● To do
Pictures aside, each entry has to be returned exactly as it stands.

─── Material to process

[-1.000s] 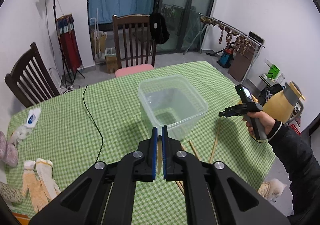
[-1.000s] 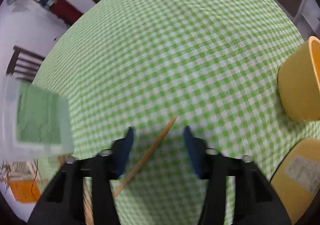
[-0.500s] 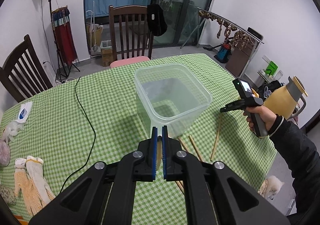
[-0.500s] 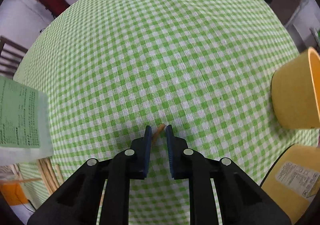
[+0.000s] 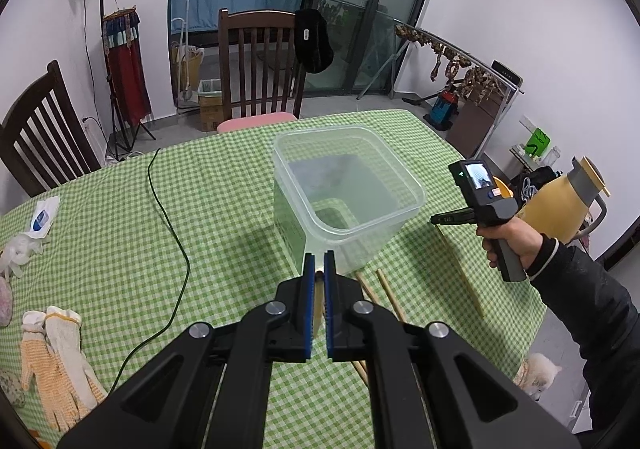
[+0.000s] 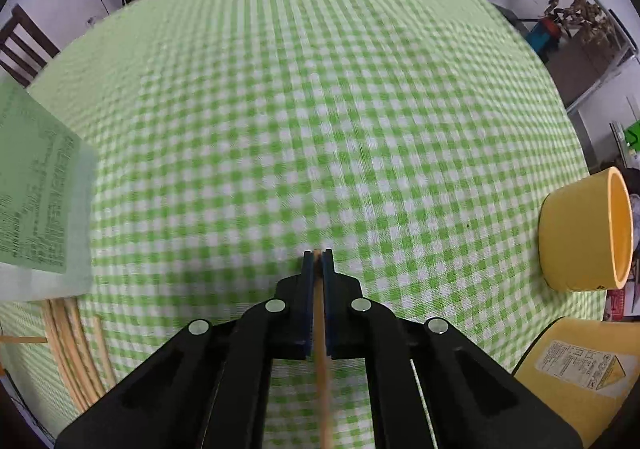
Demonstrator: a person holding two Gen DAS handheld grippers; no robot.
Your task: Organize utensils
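Note:
My left gripper (image 5: 319,260) is shut on a pale wooden chopstick (image 5: 319,303) and hovers just in front of the clear plastic container (image 5: 348,185). Two more chopsticks (image 5: 386,295) lie on the green checked cloth by the container's near corner. A hand holds my right gripper (image 5: 437,219) to the right of the container. In the right wrist view its jaws are closing tight, and the right gripper (image 6: 318,255) has a chopstick (image 6: 322,349) pinched lengthwise between its pads. That chopstick (image 5: 460,269) slants down from it above the cloth. The container (image 6: 40,189) stands at the left there, with loose chopsticks (image 6: 72,349) below it.
A yellow cup (image 6: 584,229) and a yellow thermos jug (image 5: 560,209) stand near the table's right edge. A black cable (image 5: 172,209) crosses the cloth, and work gloves (image 5: 52,349) lie at the left. Two wooden chairs stand behind the table. A small white dog (image 5: 538,373) is on the floor.
The right jaws closed from wide open onto the chopstick, which now hangs from them instead of lying flat. The left gripper sank a little toward the container, still shut.

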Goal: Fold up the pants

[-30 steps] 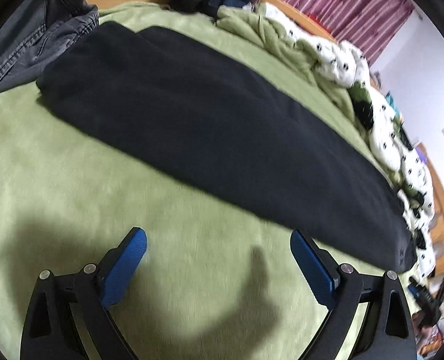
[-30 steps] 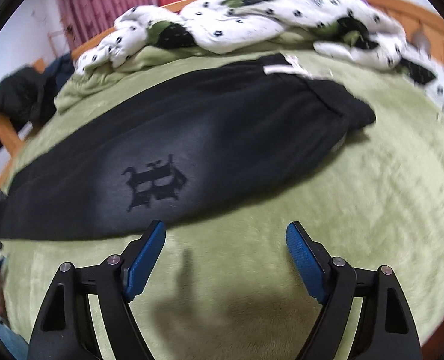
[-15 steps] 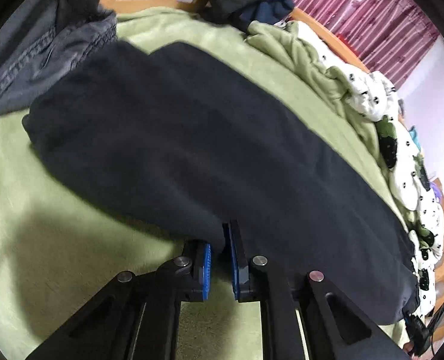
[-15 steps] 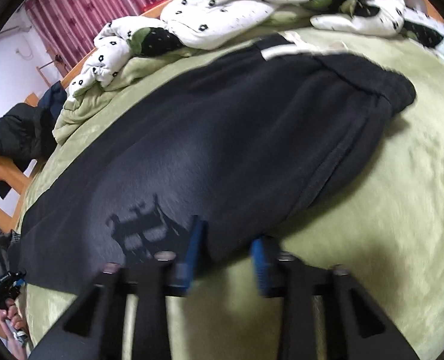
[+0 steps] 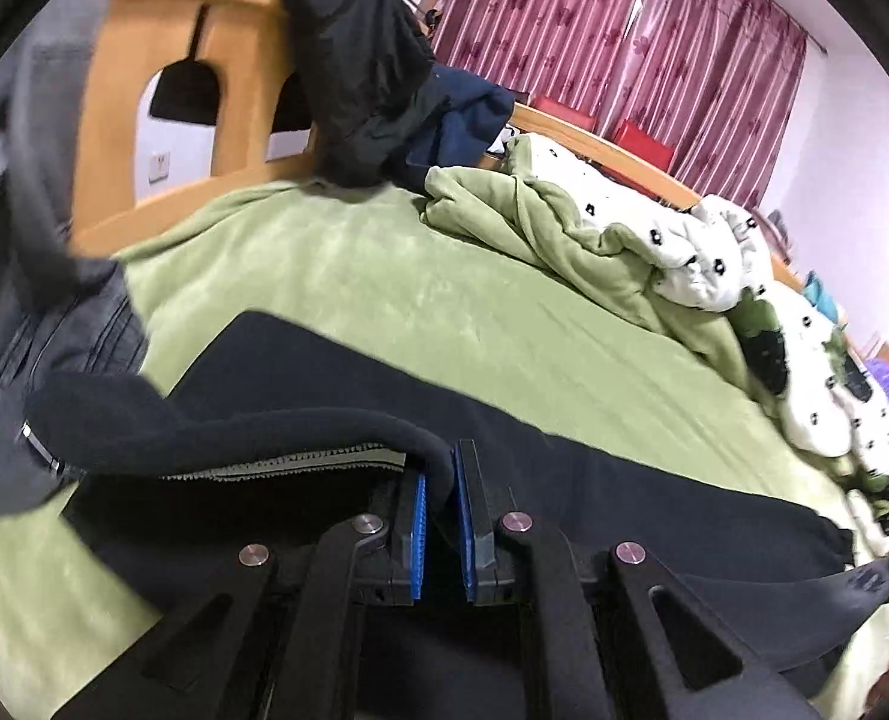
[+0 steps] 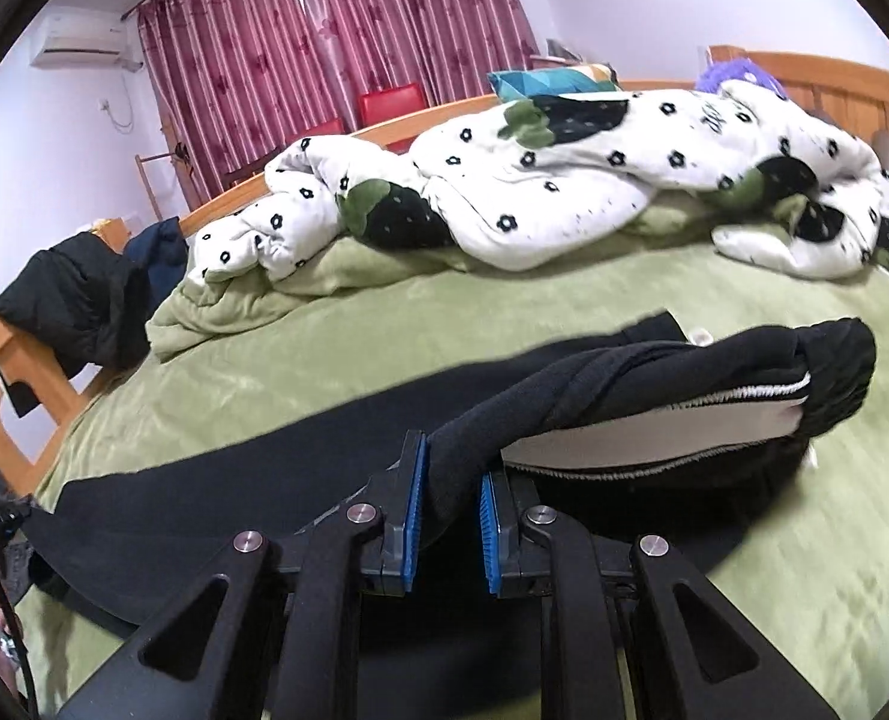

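Observation:
Black pants lie lengthwise across a green bed. My left gripper is shut on the near edge of the pants near the leg end and holds it lifted, showing the pale inner lining. My right gripper is shut on the near edge of the pants near the waistband, also lifted, with the white inner lining showing. The far edge of the pants rests on the bed.
A green blanket covers the bed. A crumpled white flowered duvet lies along the far side. Grey jeans lie at the left end. Dark jackets hang on the wooden bed frame.
Both grippers went from open above the blanket to shut on the pants' near edge, then lifted it up, turning the edge over and exposing the lining.

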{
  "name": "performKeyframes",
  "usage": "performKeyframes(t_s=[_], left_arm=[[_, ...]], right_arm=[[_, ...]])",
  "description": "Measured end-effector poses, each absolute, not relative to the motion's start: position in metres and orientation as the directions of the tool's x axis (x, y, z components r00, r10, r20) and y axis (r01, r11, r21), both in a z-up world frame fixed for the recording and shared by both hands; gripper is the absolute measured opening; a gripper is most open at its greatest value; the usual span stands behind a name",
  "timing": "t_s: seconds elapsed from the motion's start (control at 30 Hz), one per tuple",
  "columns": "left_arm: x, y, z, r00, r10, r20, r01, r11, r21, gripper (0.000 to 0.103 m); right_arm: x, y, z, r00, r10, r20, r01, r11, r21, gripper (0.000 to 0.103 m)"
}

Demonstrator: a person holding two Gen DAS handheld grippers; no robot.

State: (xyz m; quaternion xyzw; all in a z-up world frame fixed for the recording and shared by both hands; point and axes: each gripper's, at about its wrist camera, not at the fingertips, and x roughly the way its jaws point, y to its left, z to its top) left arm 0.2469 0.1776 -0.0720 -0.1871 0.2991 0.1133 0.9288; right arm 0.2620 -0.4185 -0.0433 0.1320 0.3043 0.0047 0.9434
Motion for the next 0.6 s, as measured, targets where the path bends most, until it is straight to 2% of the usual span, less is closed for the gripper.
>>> performKeyframes(t_s=[0.27,0.57,0.6], left_arm=[[0.303,0.174,-0.109,0.768,0.164,-0.619,-0.367,0.905,-0.215,0.009],[0.338,0.175,-0.130,0.733,0.165,-0.660,-0.373,0.909,-0.187,0.010],[0.340,0.176,-0.130,0.725,0.160,-0.670,-0.372,0.910,-0.185,0.012]], right_arm=[[0.321,-0.404,-0.081,0.792,0.039,-0.609,0.116,0.970,0.214,0.016],[0.372,-0.402,-0.124,0.702,-0.002,-0.712,0.195,0.962,0.190,0.015],[0.376,-0.402,-0.126,0.688,-0.002,-0.726,0.202,0.961,0.189,0.018]])
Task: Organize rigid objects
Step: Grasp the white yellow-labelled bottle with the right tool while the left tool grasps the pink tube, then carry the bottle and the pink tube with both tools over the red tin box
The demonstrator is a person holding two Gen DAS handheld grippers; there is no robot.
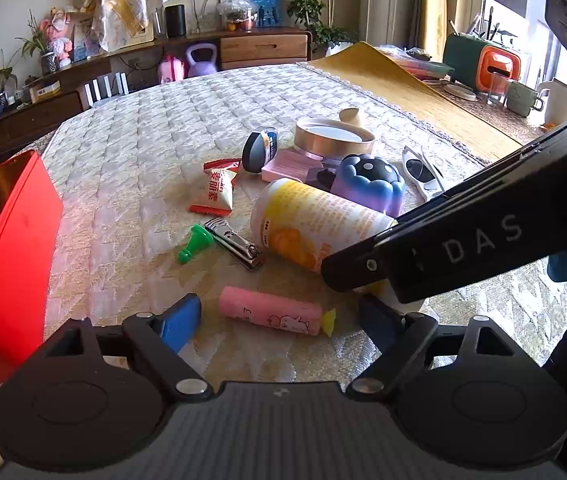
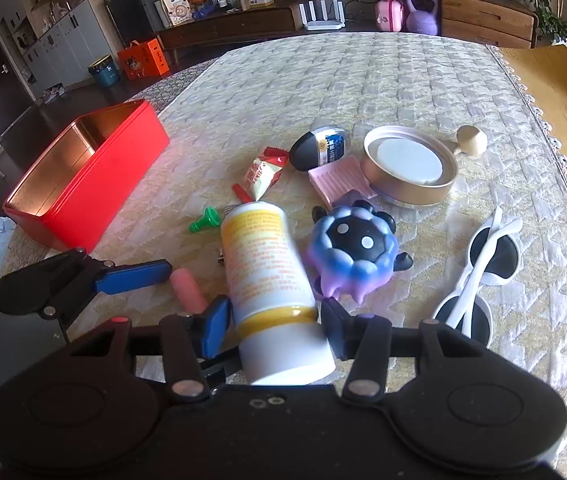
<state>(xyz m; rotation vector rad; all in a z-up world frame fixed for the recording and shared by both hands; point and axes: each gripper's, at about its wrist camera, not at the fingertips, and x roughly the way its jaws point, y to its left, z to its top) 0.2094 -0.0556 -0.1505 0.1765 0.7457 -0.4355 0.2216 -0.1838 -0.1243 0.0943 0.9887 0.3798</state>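
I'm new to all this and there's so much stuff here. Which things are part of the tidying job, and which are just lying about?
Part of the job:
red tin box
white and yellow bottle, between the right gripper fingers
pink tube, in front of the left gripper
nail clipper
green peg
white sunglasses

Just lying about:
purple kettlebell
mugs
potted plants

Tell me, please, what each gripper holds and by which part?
The right gripper clamps the lying white and yellow bottle near its white cap end. The left gripper holds nothing; the pink tube lies between its open fingers.
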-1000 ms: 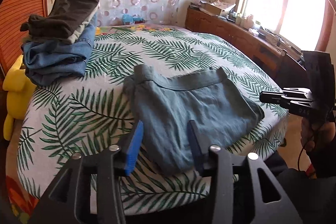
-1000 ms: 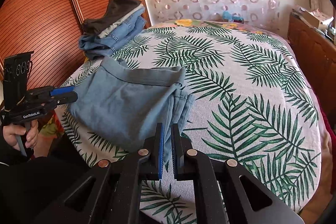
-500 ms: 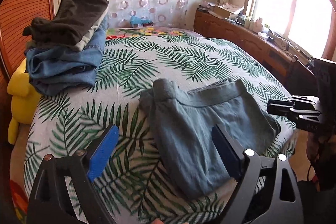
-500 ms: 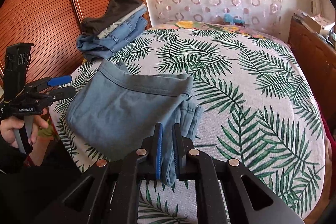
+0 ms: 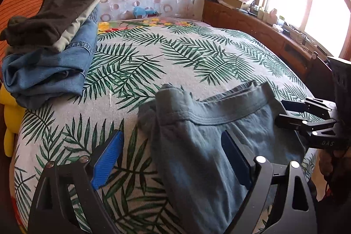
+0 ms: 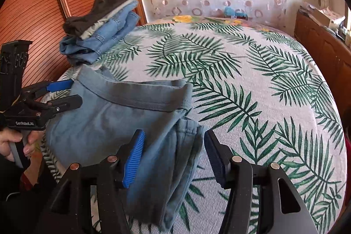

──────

● Expected answer
[-1.000s] 
[-1.000s] 
[-0.500s] 
[-0.500s] 
[+0.000s] 
[+0.000s] 
Demonstrator: a person holding two Gen DAS handheld grippers; no robot.
Your task: Organize utensils
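Note:
My left gripper (image 5: 319,260) is shut on a pale wooden chopstick (image 5: 319,303) and hovers just in front of the clear plastic container (image 5: 348,185). Two more chopsticks (image 5: 386,295) lie on the green checked cloth by the container's near corner. A hand holds my right gripper (image 5: 437,219) to the right of the container. In the right wrist view its jaws are closing tight, and the right gripper (image 6: 318,255) has a chopstick (image 6: 322,349) pinched lengthwise between its pads. That chopstick (image 5: 460,269) slants down from it above the cloth. The container (image 6: 40,189) stands at the left there, with loose chopsticks (image 6: 72,349) below it.
A yellow cup (image 6: 584,229) and a yellow thermos jug (image 5: 560,209) stand near the table's right edge. A black cable (image 5: 172,209) crosses the cloth, and work gloves (image 5: 52,349) lie at the left. Two wooden chairs stand behind the table. A small white dog (image 5: 538,373) is on the floor.
The right jaws closed from wide open onto the chopstick, which now hangs from them instead of lying flat. The left gripper sank a little toward the container, still shut.
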
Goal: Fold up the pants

[-30 steps] 
[-30 steps] 
[-15 steps] 
[-15 steps] 
[+0 steps] 
[+0 steps] 

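Observation:
Black pants lie lengthwise across a green bed. My left gripper is shut on the near edge of the pants near the leg end and holds it lifted, showing the pale inner lining. My right gripper is shut on the near edge of the pants near the waistband, also lifted, with the white inner lining showing. The far edge of the pants rests on the bed.
A green blanket covers the bed. A crumpled white flowered duvet lies along the far side. Grey jeans lie at the left end. Dark jackets hang on the wooden bed frame.
Both grippers went from open above the blanket to shut on the pants' near edge, then lifted it up, turning the edge over and exposing the lining.
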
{
  "name": "performKeyframes",
  "usage": "performKeyframes(t_s=[_], left_arm=[[_, ...]], right_arm=[[_, ...]])",
  "description": "Measured end-effector poses, each absolute, not relative to the motion's start: position in metres and orientation as the directions of the tool's x axis (x, y, z components r00, r10, r20) and y axis (r01, r11, r21), both in a z-up world frame fixed for the recording and shared by both hands; gripper is the absolute measured opening; a gripper is most open at its greatest value; the usual span stands behind a name",
  "timing": "t_s: seconds elapsed from the motion's start (control at 30 Hz), one per tuple",
  "columns": "left_arm: x, y, z, r00, r10, r20, r01, r11, r21, gripper (0.000 to 0.103 m); right_arm: x, y, z, r00, r10, r20, r01, r11, r21, gripper (0.000 to 0.103 m)"
}

Demonstrator: a person holding two Gen DAS handheld grippers; no robot.

State: (xyz m; quaternion xyzw; all in a z-up world frame fixed for the recording and shared by both hands; point and axes: each gripper's, at about its wrist camera, not at the fingertips, and x roughly the way its jaws point, y to its left, z to its top) left arm 0.2469 0.1776 -0.0720 -0.1871 0.2991 0.1133 0.9288; right arm 0.2620 -0.4185 -0.0433 0.1320 0.3043 0.0047 0.9434
Motion for the next 0.6 s, as measured, targets where the path bends most, until it is straight to 2% of the usual span, less is closed for the gripper.
>>> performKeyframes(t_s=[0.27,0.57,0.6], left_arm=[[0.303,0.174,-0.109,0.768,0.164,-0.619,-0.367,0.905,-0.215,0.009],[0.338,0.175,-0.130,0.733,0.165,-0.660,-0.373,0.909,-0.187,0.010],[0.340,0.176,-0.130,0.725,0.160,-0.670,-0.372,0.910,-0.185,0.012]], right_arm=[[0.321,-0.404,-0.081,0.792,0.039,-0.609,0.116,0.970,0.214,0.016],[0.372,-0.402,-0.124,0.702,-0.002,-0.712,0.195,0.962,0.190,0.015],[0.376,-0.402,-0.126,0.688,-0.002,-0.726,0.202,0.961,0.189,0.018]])
Task: Organize rigid objects
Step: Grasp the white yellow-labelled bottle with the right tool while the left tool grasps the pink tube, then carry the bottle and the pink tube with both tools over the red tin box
The demonstrator is a person holding two Gen DAS handheld grippers; there is no robot.
<state>(xyz m; rotation vector rad; all in a z-up world frame fixed for the recording and shared by both hands; point and axes: each gripper's, at about its wrist camera, not at the fingertips, and x roughly the way its jaws point, y to its left, z to its top) 0.2094 -0.0556 -0.1505 0.1765 0.7457 -0.4355 0.2216 -0.1838 -0.1243 0.0943 0.9887 0.3798</state>
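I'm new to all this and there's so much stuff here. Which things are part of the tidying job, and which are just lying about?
Part of the job:
red tin box
white and yellow bottle, between the right gripper fingers
pink tube, in front of the left gripper
nail clipper
green peg
white sunglasses

Just lying about:
purple kettlebell
mugs
potted plants

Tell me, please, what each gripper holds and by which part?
The right gripper clamps the lying white and yellow bottle near its white cap end. The left gripper holds nothing; the pink tube lies between its open fingers.
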-1000 ms: 
-1000 ms: 
-500 ms: 
-500 ms: 
+0 ms: 
+0 ms: 

No more work is left in this exercise.